● **Material shown**
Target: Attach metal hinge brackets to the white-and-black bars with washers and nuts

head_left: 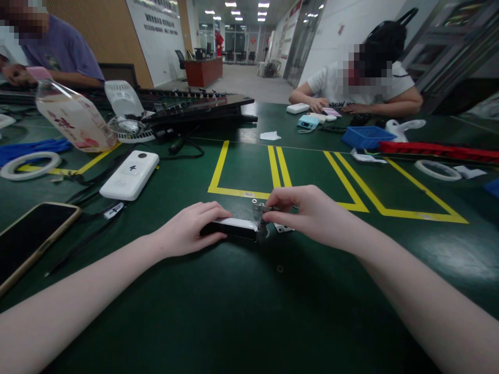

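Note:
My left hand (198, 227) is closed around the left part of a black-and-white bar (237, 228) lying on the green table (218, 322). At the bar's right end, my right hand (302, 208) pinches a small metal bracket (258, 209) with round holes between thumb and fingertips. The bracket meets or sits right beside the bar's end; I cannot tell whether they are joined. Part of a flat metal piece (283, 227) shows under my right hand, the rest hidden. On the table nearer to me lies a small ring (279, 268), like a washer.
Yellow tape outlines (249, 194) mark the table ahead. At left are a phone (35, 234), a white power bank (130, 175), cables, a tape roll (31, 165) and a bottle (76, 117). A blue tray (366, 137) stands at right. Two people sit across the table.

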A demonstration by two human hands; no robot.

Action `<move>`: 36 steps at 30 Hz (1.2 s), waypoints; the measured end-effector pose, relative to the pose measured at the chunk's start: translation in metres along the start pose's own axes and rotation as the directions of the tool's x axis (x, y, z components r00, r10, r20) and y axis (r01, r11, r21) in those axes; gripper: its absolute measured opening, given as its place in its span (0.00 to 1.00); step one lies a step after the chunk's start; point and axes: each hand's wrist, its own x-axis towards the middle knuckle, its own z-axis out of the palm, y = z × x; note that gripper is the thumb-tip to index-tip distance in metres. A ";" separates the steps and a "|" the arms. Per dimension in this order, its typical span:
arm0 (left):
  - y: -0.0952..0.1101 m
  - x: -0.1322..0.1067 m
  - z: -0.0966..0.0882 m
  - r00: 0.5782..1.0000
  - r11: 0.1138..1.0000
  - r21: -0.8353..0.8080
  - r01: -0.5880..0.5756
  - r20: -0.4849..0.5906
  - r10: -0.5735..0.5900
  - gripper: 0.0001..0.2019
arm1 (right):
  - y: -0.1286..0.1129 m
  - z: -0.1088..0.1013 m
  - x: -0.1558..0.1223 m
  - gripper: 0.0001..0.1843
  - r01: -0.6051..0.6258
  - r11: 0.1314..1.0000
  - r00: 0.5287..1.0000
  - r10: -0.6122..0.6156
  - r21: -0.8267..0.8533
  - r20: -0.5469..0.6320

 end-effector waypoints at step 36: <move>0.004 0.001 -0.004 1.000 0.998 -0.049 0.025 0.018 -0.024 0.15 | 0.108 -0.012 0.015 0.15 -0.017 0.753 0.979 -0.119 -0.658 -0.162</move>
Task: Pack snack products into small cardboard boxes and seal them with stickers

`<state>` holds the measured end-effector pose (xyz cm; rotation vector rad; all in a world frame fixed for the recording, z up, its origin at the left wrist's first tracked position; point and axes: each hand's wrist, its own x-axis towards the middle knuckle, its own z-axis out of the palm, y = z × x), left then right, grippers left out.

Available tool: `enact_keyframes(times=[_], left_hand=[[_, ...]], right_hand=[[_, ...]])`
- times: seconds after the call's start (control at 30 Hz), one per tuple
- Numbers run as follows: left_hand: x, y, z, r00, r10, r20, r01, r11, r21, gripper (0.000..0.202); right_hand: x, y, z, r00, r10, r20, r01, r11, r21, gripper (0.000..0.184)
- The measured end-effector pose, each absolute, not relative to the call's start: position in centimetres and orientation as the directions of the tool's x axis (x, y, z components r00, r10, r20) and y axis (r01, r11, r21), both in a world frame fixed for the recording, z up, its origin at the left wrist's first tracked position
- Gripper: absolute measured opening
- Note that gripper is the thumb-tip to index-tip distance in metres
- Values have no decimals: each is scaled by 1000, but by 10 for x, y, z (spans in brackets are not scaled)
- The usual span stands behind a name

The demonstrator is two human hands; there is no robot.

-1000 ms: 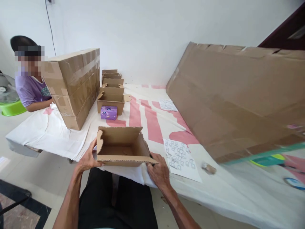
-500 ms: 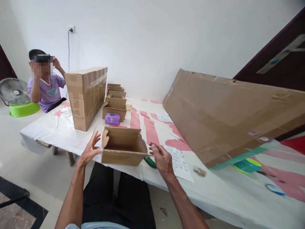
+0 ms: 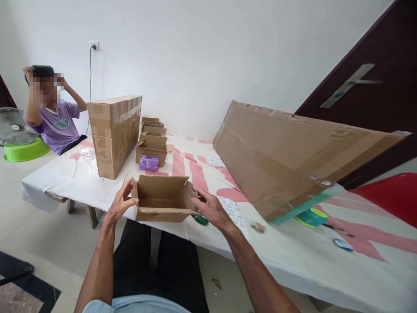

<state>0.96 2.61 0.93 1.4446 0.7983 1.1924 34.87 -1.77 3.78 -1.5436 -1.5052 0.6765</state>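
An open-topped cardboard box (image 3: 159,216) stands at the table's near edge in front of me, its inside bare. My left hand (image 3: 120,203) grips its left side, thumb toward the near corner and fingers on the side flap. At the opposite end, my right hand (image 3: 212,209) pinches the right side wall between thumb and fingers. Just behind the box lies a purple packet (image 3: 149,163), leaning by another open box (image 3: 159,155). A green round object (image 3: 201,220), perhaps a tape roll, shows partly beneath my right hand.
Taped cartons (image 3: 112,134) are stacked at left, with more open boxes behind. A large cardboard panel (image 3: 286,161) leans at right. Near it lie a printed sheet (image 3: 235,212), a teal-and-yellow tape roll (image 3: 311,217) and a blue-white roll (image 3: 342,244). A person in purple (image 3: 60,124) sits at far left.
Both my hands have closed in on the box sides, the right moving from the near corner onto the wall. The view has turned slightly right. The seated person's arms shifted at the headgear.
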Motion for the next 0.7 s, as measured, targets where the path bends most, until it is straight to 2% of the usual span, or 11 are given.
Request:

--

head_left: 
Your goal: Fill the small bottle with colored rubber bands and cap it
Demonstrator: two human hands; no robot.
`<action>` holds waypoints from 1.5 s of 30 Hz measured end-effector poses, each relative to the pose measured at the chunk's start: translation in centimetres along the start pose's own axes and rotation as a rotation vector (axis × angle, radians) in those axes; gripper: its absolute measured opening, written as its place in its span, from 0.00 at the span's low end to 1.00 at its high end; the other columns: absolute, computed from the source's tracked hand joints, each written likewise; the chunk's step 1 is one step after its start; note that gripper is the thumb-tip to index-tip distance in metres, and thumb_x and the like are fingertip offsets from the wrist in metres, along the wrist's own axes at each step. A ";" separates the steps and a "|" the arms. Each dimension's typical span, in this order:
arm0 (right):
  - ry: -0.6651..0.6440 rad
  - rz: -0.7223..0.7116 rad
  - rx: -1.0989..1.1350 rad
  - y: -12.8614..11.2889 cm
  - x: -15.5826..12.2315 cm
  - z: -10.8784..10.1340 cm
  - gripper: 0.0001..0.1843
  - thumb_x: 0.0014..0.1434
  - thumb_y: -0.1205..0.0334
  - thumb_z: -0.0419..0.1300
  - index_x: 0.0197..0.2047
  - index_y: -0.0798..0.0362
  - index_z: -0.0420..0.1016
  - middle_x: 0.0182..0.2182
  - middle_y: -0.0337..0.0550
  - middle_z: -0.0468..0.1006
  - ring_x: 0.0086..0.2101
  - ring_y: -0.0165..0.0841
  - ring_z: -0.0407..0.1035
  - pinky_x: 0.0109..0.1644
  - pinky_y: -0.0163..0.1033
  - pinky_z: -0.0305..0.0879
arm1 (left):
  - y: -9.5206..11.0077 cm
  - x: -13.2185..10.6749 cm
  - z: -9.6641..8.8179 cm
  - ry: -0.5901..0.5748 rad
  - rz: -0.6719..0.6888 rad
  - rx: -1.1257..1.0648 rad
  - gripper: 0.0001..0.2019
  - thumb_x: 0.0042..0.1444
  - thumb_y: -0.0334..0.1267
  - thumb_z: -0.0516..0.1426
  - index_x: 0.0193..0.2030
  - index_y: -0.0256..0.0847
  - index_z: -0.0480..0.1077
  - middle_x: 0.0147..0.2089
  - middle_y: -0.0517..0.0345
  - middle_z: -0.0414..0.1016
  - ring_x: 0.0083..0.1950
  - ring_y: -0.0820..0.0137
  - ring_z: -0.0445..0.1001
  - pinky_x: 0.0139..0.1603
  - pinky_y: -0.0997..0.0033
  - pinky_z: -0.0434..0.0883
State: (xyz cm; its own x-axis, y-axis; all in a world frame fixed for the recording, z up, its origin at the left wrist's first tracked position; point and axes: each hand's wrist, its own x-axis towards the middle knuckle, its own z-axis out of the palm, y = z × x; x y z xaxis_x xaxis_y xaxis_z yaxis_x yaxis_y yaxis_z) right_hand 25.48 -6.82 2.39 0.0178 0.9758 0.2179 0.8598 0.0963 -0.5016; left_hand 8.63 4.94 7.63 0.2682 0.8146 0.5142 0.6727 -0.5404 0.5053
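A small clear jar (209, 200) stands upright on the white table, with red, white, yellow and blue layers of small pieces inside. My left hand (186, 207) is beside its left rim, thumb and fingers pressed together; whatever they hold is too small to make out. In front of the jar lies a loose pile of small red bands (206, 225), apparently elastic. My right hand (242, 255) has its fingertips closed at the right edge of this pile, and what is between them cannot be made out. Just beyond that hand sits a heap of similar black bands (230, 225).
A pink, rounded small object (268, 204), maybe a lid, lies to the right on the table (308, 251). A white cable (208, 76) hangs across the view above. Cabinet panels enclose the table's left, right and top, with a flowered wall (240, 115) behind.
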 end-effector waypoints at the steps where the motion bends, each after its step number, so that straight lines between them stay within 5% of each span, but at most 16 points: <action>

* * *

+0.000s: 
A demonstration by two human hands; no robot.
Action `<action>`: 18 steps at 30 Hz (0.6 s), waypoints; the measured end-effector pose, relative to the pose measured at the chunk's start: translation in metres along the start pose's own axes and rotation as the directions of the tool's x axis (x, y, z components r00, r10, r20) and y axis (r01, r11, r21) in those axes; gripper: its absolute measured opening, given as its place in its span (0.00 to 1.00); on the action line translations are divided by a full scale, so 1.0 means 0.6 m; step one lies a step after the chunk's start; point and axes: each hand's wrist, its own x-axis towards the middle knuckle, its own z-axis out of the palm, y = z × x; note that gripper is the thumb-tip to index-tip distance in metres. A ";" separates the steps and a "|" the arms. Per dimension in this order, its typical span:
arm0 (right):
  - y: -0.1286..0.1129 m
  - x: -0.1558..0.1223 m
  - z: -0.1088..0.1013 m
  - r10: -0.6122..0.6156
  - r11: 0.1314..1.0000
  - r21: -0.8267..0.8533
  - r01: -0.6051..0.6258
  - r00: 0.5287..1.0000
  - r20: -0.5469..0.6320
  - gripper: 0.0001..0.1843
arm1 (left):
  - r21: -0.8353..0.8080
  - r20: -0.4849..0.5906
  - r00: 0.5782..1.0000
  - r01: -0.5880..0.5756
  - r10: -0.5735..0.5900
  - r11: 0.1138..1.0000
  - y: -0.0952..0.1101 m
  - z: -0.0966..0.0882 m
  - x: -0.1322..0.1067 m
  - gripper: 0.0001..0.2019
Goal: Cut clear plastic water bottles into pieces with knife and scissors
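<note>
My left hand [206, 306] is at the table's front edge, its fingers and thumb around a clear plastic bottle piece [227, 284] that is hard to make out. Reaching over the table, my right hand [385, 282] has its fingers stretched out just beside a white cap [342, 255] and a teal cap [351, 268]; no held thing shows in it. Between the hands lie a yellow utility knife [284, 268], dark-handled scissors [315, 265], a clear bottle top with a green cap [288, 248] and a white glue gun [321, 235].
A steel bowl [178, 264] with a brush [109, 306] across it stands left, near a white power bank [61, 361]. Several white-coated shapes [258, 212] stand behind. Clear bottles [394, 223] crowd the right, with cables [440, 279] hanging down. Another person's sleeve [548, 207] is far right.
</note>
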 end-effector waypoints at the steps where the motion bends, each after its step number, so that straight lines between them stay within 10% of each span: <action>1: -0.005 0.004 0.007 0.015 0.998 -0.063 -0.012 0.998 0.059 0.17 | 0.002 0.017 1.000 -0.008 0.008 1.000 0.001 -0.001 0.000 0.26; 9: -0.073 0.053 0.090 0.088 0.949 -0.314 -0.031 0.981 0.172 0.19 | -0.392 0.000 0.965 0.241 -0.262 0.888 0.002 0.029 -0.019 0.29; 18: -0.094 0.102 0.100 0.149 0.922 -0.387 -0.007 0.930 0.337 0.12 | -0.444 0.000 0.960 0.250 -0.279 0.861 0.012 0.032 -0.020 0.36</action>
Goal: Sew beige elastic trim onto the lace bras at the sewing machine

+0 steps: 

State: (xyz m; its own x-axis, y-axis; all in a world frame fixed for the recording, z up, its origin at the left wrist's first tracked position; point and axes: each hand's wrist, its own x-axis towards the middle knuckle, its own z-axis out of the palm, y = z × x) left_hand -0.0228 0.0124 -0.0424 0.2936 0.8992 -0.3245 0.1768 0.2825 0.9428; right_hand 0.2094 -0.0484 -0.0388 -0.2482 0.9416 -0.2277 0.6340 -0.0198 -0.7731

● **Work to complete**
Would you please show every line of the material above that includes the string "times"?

● **Answer to this task**
Available tool: `enact_keyframes(times=[_], left_hand=[[_, ...]], right_hand=[[_, ...]])`
- times: seconds after the call's start (control at 30 Hz), one per tuple

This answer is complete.